Basics: Attention in Transformer

HGT uses Scaled Dot-Product Attention (proposed in Transformer)

\text{Attention}(Q,K,V) = \text{softmax}(\frac{QK^T}{\sqrt{d_k}})V

Query: $Q$ , key: $K$ , Value: $V$
- $Q,K,V$ have shape (batch_size, dim)

How do we obtain $Q,K,V$ ?

Apply Linear layer to the input
- $Q = Q\_Linear (X)$
- $K = K\_Linear(X)$
- $V=V\_Linear(X)$

Heterogeneous Mutual Attention

Recall: Applying GAT to a homogeneous graph

$\textbf{H}^{(l)}$ is the $l$ -th layer representation:

H^l[t] \leftarrow \text{Aggregate}_{\forall s \in N(t), \forall e\in E(s,t)}(Attention(s,t)\cdot Message(s))
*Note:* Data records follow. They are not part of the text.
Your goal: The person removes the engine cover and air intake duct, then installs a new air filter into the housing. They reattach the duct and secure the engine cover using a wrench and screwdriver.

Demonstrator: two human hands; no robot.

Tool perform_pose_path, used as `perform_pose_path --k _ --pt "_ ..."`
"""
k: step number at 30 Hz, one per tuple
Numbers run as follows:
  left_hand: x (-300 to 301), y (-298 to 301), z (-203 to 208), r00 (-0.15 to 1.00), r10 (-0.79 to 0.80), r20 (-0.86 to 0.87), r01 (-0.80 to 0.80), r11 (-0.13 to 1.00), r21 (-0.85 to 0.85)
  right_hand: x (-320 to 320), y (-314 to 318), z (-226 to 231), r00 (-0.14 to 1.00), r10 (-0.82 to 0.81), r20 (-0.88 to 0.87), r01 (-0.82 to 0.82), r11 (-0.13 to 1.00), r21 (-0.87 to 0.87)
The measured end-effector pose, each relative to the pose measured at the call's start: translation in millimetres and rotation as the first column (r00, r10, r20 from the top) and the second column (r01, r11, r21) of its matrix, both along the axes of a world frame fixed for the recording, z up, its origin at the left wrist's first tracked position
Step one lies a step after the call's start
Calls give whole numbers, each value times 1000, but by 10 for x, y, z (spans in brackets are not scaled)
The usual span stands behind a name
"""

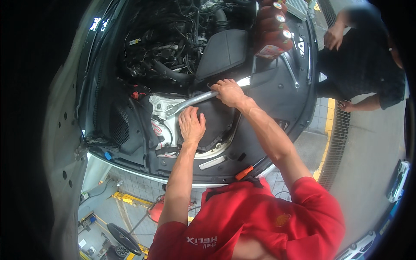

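A silver metal brace bar (197, 99) runs slantwise across the corner of an open engine bay, from a white body panel (161, 104) toward the black trim on the right. My right hand (229, 92) is closed round the bar near its middle. Just below the bar's left part, my left hand (191, 125) lies with its fingers stretched out, palm down, over the edge of a dark cover (218, 119). Its fingertips are close to the bar; whether they touch it I cannot tell. Part of the bar is hidden under my right fingers.
Several red bottles (273, 42) with white caps stand on the right trim, near a wrench (290, 71). An orange-handled tool (245, 172) lies on the front edge. A black engine cover (223, 52) sits beyond the bar. Another person (359, 60) is at the right.
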State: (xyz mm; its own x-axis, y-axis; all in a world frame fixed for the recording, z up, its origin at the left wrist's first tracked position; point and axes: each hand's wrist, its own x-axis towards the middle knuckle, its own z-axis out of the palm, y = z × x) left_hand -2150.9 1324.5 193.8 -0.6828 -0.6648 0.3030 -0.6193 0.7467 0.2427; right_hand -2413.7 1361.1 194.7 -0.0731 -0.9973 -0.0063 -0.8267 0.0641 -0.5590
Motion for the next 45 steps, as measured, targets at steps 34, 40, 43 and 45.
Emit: perform_pose_path --k 34,40,43,45 --pt "-75 -14 5 971 181 159 -187 982 23 -1409 1553 -56 364 -905 222 917 307 -253" --pt "-82 -18 29 977 163 135 -167 986 18 -2511 2242 -496 283 -913 -294 925 341 -169" --pt "-81 -24 6 977 166 132 -168 986 9 -2600 2287 -562 365 -839 -405 910 414 -38" --pt "-85 -24 -2 979 155 131 -157 988 -2 -2636 2303 -574 404 -833 -378 903 430 19"
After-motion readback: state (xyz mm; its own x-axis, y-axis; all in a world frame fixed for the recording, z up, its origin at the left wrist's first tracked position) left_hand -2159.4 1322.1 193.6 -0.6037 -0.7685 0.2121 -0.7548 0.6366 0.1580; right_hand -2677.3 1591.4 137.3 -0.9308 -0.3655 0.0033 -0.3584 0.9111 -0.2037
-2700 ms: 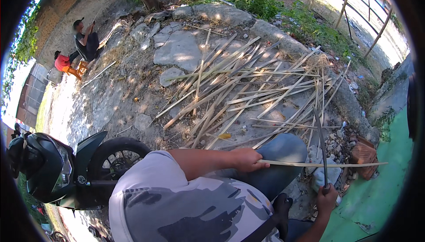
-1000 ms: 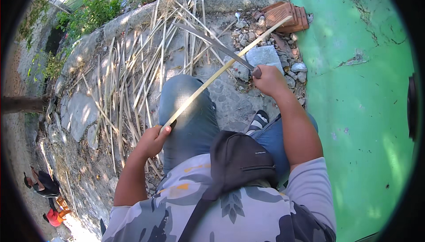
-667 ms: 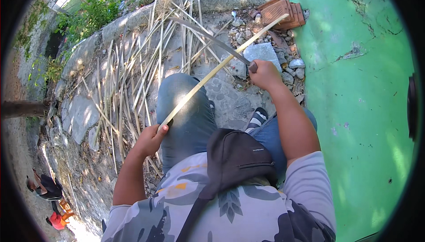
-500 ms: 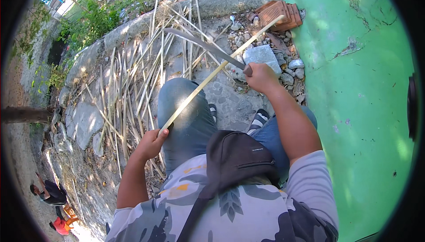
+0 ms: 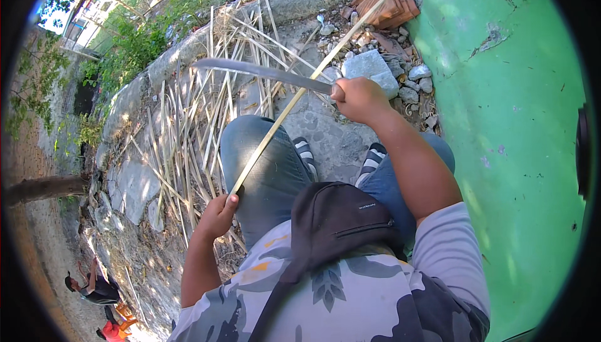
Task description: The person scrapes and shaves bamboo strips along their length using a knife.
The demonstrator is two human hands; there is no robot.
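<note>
My left hand (image 5: 217,215) is closed around the lower end of a long pale wooden strip (image 5: 275,128), which slants up and to the right past my left knee. My right hand (image 5: 361,99) grips the brown handle of a machete (image 5: 266,72). Its long curved blade points left and crosses the strip above my knee. Whether the edge touches the strip I cannot tell. Beyond my knees, a loose heap of similar thin strips (image 5: 194,116) lies on the ground.
Stone rubble (image 5: 410,94), a pale block (image 5: 369,71) and stacked clay tiles (image 5: 389,7) lie ahead to the right, beside a green wall (image 5: 501,154). A low concrete kerb (image 5: 300,4) runs behind the strips. At the far lower left are two people (image 5: 100,289). A dark bag (image 5: 341,217) rests on my lap.
The machete blade has swung to the left and lies flatter, my right hand shifting slightly left. The strip's far end has moved up and a little left. Both holds are unchanged.
</note>
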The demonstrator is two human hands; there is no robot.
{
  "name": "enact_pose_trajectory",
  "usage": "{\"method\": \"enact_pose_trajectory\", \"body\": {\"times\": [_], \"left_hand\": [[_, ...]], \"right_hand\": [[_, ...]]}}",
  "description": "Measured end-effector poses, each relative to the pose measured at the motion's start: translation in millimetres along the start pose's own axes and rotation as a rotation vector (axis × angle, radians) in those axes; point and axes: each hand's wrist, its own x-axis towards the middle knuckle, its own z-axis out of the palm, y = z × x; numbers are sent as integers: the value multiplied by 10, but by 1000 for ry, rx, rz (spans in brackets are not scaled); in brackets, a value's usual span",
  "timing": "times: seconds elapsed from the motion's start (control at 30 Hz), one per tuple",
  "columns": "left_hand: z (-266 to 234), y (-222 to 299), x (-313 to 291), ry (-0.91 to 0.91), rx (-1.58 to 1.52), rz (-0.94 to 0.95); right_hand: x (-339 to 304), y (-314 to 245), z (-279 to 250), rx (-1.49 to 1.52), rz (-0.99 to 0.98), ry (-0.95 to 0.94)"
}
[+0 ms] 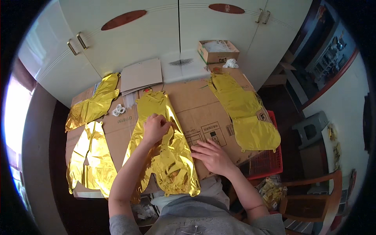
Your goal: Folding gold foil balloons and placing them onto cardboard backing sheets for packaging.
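The gold foil shape is lying on the brown cardboard. The left hand is resting curled over it; whether it is pinching any foil is hard to tell. The right hand is lying open beside it. A hard tug could be creasing or ripping it.

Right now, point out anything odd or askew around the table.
A dark smudge stands out against the white panel behind the cardboard. The middle gold foil sheet overhangs the near edge, looking askew.
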Motion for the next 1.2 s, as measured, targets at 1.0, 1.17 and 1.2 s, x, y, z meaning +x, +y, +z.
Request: {"method": "enact_pose_trajectory", "body": {"times": [1.0, 1.17, 1.2], "left_hand": [[-41, 97, 14, -7, 72, 7], [-87, 105, 12, 7, 114, 20], [-77, 89, 17, 26, 122, 31]], "right_hand": [[28, 77, 81, -67, -83, -41], [34, 56, 62, -59, -91, -31], [34, 61, 63, -59, -95, -28]]}}
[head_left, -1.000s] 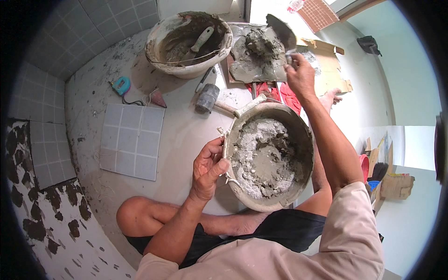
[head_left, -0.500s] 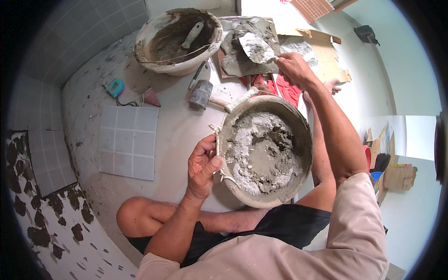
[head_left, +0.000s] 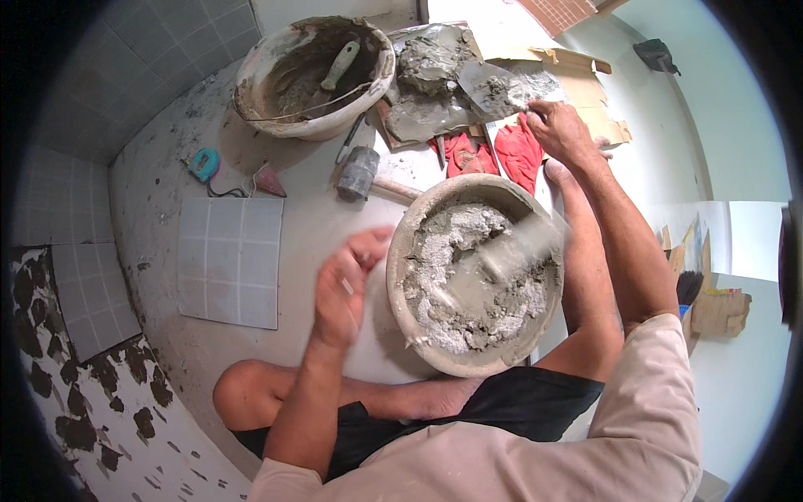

Innovation: Decompose heterogeneous attention to Node- and edge-type dependent attention mechanism
- 3 node weight matrices, 2 edge weight matrices
- Without decomposition: $3\times2\times3=18$ relation types $\rightarrow$ $18$ weight matrices (suppose all relation types exist)

Heterogeneous Mutual Attention:

\begin{align*} ATT-head^i(s,e,t) &= (K^i(s)W^{ATT}_{\phi(e)}Q^{i}(t)^T) \\ K^i(s) &=K-Linear^i_{\tau(s)}(H^{(l-1)}[s])\\ Q^i(t) &= Q-Linear^i_{\tau(t)}(H^{(l-1)}[t]) \end{align*}

Each relation $(T(s),R(e),T(t))$ has a distinct set of projection weights
- $T(s)$ : type of node $s$ , $R(e)$ : type of edge $e$
- $T(s)$ & $T(t)$ parameterize $K\_Linear_{T(s)}$ & $Q\_Linear_{T(t)}$ , which further return Key and Query vectors $K(s)$ & $Q(t)$
- Edge type $R(e)$ directly parameterizes $W_{R(e)}$

A full HGT layer

\widetilde{H}^{(l)}[t] = \oplus_{\forall s \in N(t)}(\textbf{Attention}_{HGT}(s,e,t)\cdot \textbf{Message}_{HGT}(s,e,t))

Similarly, HGT decomposes weights with node & edge types in the message computation

\textbf{Message}_{HGT}(s,e,t) = ||_{i \in [1,h]} \ MSG-head^i(s,e,t)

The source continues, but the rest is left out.